Hace un poco más de 70 años, en las páginas de El Universal de Cartagena, el joven Gabriel García Márquez, contaba la breve historia de un viaje en bus por los pueblos de la costa, y que tenía como personaje principal a una hermosa y vanidosa negra de “boca redonda y maciza, llena de una madurez frutal”. Dicha imagen, se alejaba de los estereotipos de esa época para detenerse en una belleza inusual que se defendía a sí misma con cierta alevosía muda: una presencia “con una lejanía interior orillada casi con la tristeza”. Como es bien sabido, es costumbre invisible en los territorios caribeños, que las coincidencias resistan al tiempo y se unan entre sí como alguna clase de constelación fija. En este caso, las palabras del escritor, parecían describir -por algún azar- a la misma negra que en noviembre de 2013, apareció en un inmenso mural en el sector céntrico de Cartagena, conocido como La Matuna. Una imagen elevada a más de 40 metros de altura, que se podía ver desde distintos lugares de la ciudad. Por años, el mural se convirtió en un lugar de reflexión, consideración y tránsito de cientos de miles de cartageneros y turistas.
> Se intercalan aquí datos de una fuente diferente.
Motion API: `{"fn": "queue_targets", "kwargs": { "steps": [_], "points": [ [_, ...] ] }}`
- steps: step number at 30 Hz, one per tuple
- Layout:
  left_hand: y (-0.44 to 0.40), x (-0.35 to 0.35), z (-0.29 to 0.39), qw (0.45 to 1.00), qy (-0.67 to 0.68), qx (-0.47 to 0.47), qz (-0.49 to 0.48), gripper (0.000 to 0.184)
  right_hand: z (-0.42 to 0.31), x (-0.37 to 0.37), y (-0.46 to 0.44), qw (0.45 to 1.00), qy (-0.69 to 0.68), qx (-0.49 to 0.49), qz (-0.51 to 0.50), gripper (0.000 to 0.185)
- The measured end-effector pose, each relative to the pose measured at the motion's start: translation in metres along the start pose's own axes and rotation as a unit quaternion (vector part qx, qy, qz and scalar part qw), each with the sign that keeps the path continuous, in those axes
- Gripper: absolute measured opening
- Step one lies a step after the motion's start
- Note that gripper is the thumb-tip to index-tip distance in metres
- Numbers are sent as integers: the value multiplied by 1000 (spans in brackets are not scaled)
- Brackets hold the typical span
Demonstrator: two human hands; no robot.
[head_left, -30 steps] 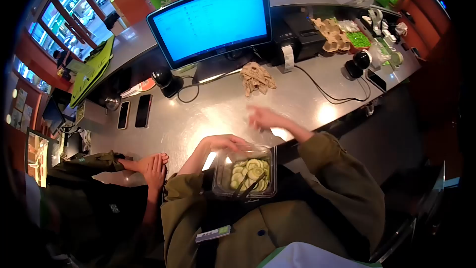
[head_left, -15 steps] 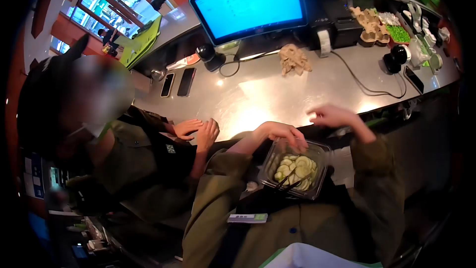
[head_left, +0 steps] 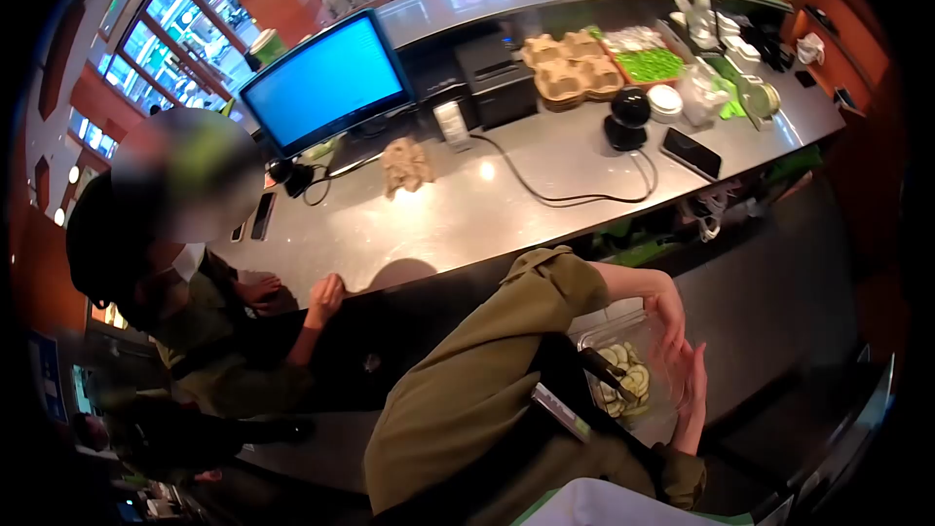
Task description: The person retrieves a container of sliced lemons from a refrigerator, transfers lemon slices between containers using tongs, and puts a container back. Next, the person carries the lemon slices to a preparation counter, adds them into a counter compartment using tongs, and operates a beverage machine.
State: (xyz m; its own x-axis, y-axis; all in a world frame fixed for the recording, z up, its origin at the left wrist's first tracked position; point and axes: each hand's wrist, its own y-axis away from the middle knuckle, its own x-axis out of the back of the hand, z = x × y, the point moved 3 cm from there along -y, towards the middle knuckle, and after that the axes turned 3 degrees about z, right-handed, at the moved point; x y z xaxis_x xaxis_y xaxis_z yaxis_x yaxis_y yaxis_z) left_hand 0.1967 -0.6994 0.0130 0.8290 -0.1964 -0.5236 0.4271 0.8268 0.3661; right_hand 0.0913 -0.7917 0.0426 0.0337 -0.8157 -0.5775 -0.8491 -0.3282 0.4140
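A clear plastic tub (head_left: pixel 588 339) holds pale yellow-green round slices (head_left: pixel 628 385), citrus or cucumber, too small to tell which. Dark tongs (head_left: pixel 604 370) rest in it among the slices. My left hand (head_left: pixel 664 307) reaches across over the tub's far right edge, fingers stretched downward. Close against it, my right hand (head_left: pixel 692 380) stands at the tub's right side with its fingers straight and pointing up. Both seem to be at the clear rim or wall; whether they grip it cannot be made out. The tub sits low before my body, beyond the counter's front edge.
A steel counter (head_left: pixel 467 224) carries a monitor (head_left: pixel 326 83), a printer (head_left: pixel 495 83), crumpled brown paper (head_left: pixel 405 166), cardboard cup carriers (head_left: pixel 570 68), a black scanner (head_left: pixel 626 117) with its cable, and a phone (head_left: pixel 691 153). A co-worker (head_left: pixel 224 312) stands at the left, hands by the counter.
My view and body have turned right. My right hand has come down from above the counter to the tub's right side, and my left hand has shifted to that side too.
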Motion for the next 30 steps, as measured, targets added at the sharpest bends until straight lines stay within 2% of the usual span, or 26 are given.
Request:
{"fn": "queue_targets", "kwargs": {
  "steps": [2,5,6,9,12,15,17,19,20,24,27,30],
  "points": [
    [-36,22,25,998,14,60,-19,30,-15,39,7,999,-36,22,27,61],
    [-99,68,54,997,-6,71,-30,29,-40,107,7,996,-73,51,12,58],
    [-111,77,68,996,-33,36,-70,29,-50,124,6,995,-67,58,43,56],
    [-145,120,118,992,-29,74,-100,30,-97,180,-10,992,-55,44,104,52],
    [-181,187,179,995,-30,66,-72,31,-164,247,-34,990,-64,42,115,49],
    [-235,243,256,990,-79,47,-105,33,-244,317,-53,991,-68,54,103,47],
    [-262,262,316,986,-125,73,-84,29,-287,365,-51,984,-72,85,140,47],
    [-309,281,362,975,-176,89,-105,28,-338,391,-38,974,-113,132,147,47],
    [-330,283,379,970,-182,113,-119,28,-347,406,-21,966,-132,154,158,47],
    [-428,336,448,958,-165,176,-155,28,-370,503,23,877,-288,252,290,50],
    [-506,372,505,953,-159,190,-174,28,-401,560,46,838,-306,300,338,51],
    [-573,400,576,947,-149,213,-186,30,-465,617,57,790,-339,340,381,52]
  ]
}}
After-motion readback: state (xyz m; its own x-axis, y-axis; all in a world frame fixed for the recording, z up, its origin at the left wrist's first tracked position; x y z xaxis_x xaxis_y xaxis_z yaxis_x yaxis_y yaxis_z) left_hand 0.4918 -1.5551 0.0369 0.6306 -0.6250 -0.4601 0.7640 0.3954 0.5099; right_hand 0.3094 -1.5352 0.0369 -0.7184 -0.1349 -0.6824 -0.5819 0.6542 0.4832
No obstante, como en el cuento, la imagen del mural era mucho más que una imagen: era una frontera entre lo que decimos ser y lo que somos. “Prisma Afro” (tal y como fue bautizada por sus autores) reflejaba una realidad desconocida -muchas veces de forma deliberada- por cierta historia oficial: la cuantiosa importancia de la herencia negra en la edificación de los cimientos de Cartagena y de Colombia. Muchos son los monumentos de los sectores históricos de nuestras ciudades que solo cuentan una versión de nuestra identidad -curiosamente- alejada del arrabal, del pregón y los pies desnudos de los afro, los indígenas y los mestizos; un relato que de paso, permanece silencioso e indiferente ante el espectáculo de la cotidianidad del barrio y sus protagonistas del común. Ese universo de ventanas entreabiertas que vemos todos los días pero en el que jamás reparamos; esas imágenes inobservadas que se quedan sin pedestal o plaza de recreo. Por alguna extraña razón, palidecemos ante lo ajeno, lo lejano y lo envejecido, mientras olvidamos -heridos de ingratitud- celebrar y consagrar lo nuestro y a nosotros.
La ciudad indomable de la mano diestra de esos escurridizos
que llaman artistas urbanos,
se permite darnos coordenadas e instrucciones para poder adentrarnos,
en ese laberinto indescifrable de lo que, a secas, somos
Por supuesto que no se trata de un asunto sin importancia. Las formas de representación de la realidad en una sociedad (llámense pintura, escultura, teatro, o literatura) al reiterarse y reconocerse como legítimas, instituyen la memoria colectiva de los pueblos, y así, determinan lo que merece ser objeto de olvido o suscrito como recuerdo. Recordar es dotar de sentido; recrear imágenes que encarnen nuestro origen diverso; una suma equilibrada entre el negro y el blanco, que nos convoca a pensar en la inmensidad del horizonte que nos constituye: los miles de paraísos de los que fuimos expulsados.
Recordar es aprender a navegar en el tiempo. Sin memoria, los días pasan invisibles y sus lecciones se transforman en simples rumores. La conciencia se arruga y anquilosa, impidiendo de esa forma nuestra vocación natural hacia la comprensión del mundo. Por ahora, el mural de la negra le dice adiós a Cartagena y a Colombia. Los rigores del tiempo y la imperceptible sal del viento, luego de más de seis años, la convirtieron en una imagen hecha con arenas de colores; y aunque el monumento parece desaparecer, el deterioro de sus trazos contiene una pertinaz moraleja: a más olvido, más extravío, a más ausencia, más silencio. Con un adiós detenido la mujer inmensa empieza a despedirse con sus últimos alientos, aunque la consuela saber que cada vez que en una pared aparece una negra, un indígena o una familia de mestizos, la ciudad indomable de la mano diestra de esos escurridizos, que llaman artistas urbanos, se permite darnos coordenadas e instrucciones para poder adentrarnos, sin correr riesgos absolutos, en ese laberinto indescifrable de lo que, a secas, somos.
La verdad siempre tendrá una segunda oportunidad en esta tierra.